*AIM OF THE EXERCISE:* For the data that follows, report how many lines include the string "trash", and write the number alone.

===

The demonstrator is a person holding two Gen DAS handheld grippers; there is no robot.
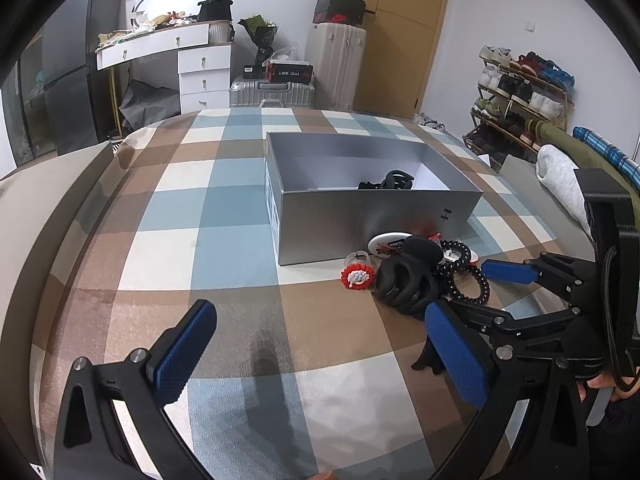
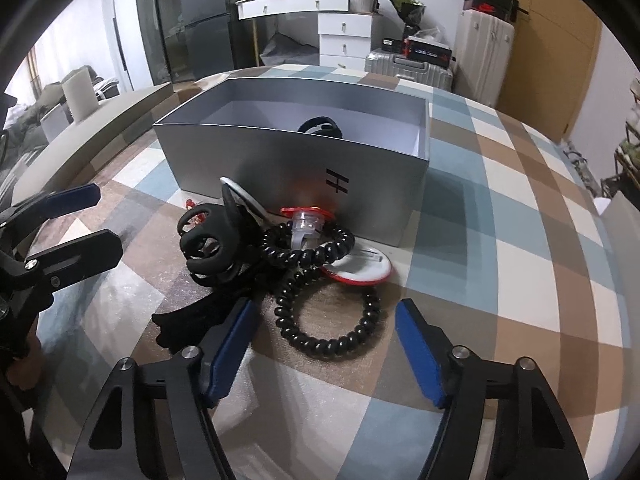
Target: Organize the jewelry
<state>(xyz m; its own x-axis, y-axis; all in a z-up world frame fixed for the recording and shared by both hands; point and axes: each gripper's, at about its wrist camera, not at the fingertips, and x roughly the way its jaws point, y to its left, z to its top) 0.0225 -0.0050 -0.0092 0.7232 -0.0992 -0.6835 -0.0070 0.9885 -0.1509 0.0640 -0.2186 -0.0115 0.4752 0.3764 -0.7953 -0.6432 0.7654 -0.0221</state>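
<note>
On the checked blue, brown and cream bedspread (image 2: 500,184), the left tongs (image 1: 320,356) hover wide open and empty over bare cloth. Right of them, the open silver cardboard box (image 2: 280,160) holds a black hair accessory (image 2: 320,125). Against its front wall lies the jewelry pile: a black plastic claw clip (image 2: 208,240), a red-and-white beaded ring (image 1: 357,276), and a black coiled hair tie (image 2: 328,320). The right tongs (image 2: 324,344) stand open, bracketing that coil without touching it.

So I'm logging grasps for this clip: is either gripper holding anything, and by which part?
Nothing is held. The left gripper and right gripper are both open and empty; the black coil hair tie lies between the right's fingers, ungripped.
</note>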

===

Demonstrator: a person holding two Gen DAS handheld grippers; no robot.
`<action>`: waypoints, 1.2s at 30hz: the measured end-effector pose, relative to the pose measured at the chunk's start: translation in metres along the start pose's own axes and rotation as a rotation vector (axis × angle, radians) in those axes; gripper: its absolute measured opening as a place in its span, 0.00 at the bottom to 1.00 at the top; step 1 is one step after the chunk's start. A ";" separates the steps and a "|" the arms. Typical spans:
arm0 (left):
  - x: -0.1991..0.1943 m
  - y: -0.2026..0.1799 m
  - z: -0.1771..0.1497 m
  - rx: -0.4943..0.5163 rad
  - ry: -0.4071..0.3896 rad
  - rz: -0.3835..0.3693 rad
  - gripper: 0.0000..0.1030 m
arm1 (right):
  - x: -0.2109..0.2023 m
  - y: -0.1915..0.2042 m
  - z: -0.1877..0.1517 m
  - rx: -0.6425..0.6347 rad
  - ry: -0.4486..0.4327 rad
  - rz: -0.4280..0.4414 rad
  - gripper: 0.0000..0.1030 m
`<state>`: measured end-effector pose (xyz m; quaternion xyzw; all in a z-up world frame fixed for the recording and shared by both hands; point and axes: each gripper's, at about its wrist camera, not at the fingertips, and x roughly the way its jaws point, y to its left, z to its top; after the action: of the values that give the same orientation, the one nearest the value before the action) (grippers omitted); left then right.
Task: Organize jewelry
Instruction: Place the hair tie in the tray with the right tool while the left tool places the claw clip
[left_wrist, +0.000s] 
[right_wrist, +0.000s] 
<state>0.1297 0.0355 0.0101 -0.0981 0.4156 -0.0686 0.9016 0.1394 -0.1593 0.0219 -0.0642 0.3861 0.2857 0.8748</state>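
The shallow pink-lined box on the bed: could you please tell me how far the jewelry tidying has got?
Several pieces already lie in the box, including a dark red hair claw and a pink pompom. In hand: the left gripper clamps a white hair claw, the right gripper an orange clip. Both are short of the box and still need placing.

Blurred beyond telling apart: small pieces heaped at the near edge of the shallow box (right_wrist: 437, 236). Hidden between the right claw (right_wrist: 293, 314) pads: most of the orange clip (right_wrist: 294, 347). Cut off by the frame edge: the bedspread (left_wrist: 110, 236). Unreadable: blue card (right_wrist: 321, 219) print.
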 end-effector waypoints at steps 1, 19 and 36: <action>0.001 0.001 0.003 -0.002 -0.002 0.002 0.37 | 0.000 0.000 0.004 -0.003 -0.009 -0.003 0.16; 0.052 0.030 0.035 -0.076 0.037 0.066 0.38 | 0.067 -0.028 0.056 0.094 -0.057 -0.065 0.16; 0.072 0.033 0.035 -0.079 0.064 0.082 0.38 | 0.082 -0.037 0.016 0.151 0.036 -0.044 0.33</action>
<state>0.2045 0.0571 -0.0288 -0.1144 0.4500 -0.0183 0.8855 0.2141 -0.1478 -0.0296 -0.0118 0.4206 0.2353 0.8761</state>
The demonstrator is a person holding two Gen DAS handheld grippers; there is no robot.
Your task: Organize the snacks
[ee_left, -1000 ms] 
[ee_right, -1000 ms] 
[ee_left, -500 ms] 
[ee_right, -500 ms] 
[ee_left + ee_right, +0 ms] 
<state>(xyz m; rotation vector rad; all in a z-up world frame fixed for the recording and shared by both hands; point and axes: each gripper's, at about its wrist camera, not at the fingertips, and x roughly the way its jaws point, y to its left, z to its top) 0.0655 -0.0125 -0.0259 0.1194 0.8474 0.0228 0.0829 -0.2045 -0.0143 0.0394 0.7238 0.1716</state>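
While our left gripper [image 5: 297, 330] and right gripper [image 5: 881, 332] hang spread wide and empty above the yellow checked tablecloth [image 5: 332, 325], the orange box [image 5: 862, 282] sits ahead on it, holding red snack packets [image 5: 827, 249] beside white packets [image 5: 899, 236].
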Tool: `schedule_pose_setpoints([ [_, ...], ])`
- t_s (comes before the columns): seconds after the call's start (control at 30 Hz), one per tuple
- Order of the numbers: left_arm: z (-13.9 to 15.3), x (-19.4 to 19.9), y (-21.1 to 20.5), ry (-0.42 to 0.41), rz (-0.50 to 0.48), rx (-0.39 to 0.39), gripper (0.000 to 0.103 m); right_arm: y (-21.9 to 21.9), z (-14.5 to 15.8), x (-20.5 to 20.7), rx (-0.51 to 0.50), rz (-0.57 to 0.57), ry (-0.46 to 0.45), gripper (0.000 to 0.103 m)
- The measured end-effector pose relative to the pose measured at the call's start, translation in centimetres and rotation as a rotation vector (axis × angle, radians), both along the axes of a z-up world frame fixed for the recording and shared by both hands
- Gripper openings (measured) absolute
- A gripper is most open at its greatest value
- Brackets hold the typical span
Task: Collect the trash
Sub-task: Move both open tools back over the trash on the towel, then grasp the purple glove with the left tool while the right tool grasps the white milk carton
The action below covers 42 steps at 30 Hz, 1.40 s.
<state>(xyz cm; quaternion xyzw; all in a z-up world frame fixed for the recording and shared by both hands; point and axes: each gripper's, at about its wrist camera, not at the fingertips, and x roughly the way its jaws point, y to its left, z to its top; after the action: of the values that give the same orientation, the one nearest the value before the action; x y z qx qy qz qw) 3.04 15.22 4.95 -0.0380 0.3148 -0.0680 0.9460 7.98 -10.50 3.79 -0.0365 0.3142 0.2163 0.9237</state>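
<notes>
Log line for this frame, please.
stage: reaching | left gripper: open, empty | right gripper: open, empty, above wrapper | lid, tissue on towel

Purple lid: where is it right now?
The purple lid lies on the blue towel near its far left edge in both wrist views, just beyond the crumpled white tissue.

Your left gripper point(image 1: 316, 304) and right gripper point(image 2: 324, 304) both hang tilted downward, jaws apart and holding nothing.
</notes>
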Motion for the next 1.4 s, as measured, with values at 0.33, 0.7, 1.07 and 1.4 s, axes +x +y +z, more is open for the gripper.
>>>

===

*WORKED SOLUTION:* 2